Le cadrage est une phrase affirmative qui précède la question. Elle donne des informations qui précisent la question pour obtenir une réponse riche en informations inédites.

Exemple : Interview de Bill Clinton par le journal Le Monde :

J « Vous avez seulement cinquante-quatre ans, vous êtes au summum de vos possibilités, avec l’expérience et les contacts les plus incroyables qu’un homme puisse avoir, vous quittez vos fonctions. Qu’allez-vous faire de votre temps ? »

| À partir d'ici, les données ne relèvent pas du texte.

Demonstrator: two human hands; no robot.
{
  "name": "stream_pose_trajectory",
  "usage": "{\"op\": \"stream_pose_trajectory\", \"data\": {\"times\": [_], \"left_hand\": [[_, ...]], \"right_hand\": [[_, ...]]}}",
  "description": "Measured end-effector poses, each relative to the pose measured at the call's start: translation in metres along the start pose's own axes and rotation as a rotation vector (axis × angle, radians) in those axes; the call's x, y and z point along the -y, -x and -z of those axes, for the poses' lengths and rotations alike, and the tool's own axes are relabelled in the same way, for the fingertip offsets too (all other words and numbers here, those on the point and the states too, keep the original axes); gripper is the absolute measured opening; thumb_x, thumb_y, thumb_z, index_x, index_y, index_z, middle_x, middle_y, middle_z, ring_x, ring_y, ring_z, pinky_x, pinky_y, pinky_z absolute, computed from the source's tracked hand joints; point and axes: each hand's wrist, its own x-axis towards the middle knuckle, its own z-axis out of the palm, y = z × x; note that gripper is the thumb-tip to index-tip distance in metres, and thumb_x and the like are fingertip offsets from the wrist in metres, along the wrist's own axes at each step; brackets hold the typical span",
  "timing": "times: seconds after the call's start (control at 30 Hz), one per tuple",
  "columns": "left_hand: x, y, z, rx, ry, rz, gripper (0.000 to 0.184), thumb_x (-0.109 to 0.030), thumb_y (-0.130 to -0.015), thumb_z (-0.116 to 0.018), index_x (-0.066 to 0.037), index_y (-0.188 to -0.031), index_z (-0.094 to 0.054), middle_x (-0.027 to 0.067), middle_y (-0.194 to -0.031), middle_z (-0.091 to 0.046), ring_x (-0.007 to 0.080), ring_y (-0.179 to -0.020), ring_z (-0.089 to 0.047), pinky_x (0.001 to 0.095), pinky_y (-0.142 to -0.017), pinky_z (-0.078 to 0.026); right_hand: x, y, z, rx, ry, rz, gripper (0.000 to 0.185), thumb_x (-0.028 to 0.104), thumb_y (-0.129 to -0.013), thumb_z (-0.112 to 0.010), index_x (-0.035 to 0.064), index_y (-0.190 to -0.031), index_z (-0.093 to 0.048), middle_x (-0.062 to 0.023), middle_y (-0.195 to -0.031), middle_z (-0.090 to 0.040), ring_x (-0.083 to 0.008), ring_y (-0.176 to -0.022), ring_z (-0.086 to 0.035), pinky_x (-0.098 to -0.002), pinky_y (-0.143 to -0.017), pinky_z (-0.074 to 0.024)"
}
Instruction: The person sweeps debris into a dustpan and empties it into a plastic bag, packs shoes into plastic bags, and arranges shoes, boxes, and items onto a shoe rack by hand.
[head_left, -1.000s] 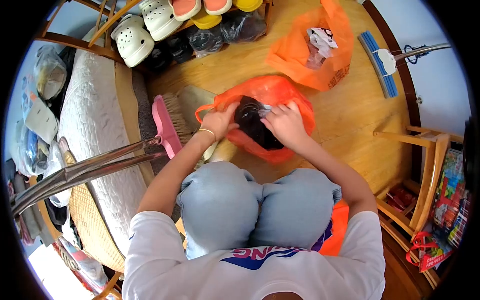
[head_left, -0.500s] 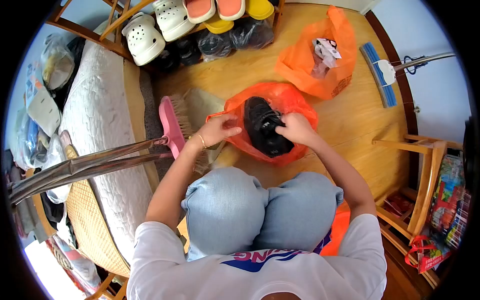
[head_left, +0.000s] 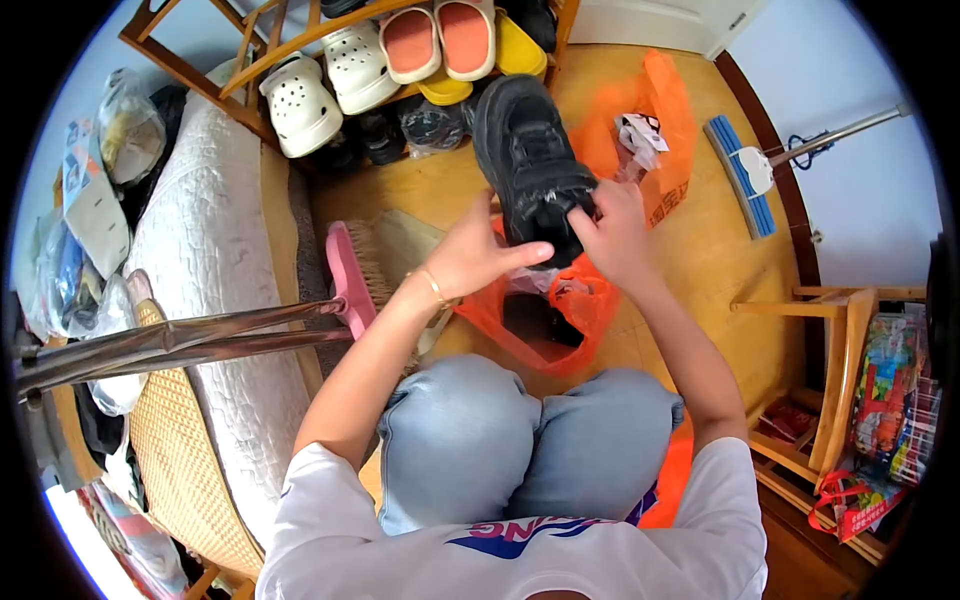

  • Utiliser un mot-clé en fin de question :

L’interviewé est prêt à répondre dès qu’il entend le mot-clé qui résume à lui seul toute la question :

Ce que le journaliste rajoute à la suite du mot clé parasite la question et bloque la réponse :

  • L  « Quel est votre rôle/ …. (dans cette opération ?)
  • J « Dans cette opération, quel est votre rôle ? »

RÉDIGER LES QUESTIONS SOUS FORME DE MOTS-CLÉS : 

Le journaliste note ses questions sous forme de mots clé, sur une petite fiche ou dans la paume de sa main, facile à voir d’un coup d’oeil. Il évite ainsi les bruits de papier dans le micro, regarde l’interviewé et se concentre sur les réponses.